PROBLEM DETAILS: Find the string "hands" in the listing below and return each line it appears in.

RECORDED INFORMATION:
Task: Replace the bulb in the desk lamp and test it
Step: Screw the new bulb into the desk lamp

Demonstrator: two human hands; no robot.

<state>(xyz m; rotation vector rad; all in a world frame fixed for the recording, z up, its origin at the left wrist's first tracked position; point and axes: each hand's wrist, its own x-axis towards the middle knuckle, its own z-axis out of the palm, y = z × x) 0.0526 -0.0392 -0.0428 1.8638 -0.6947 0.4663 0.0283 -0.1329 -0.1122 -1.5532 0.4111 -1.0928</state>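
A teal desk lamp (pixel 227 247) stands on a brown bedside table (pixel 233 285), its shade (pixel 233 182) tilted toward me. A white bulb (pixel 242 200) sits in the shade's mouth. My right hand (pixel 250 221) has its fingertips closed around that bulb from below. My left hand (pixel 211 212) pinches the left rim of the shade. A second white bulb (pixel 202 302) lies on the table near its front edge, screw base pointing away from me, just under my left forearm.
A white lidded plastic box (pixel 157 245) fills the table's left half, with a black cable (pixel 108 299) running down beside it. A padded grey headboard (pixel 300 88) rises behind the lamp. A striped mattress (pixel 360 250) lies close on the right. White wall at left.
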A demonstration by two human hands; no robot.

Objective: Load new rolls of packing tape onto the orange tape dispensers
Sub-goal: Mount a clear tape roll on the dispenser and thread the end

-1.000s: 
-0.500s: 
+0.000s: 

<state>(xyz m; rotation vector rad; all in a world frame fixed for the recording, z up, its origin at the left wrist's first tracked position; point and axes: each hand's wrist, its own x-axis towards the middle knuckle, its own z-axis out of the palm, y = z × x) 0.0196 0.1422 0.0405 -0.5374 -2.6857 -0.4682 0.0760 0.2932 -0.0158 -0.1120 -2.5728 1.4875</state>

RESPONSE:
Demonstrator: two human hands; no robot.
A demonstration by two human hands; no robot.

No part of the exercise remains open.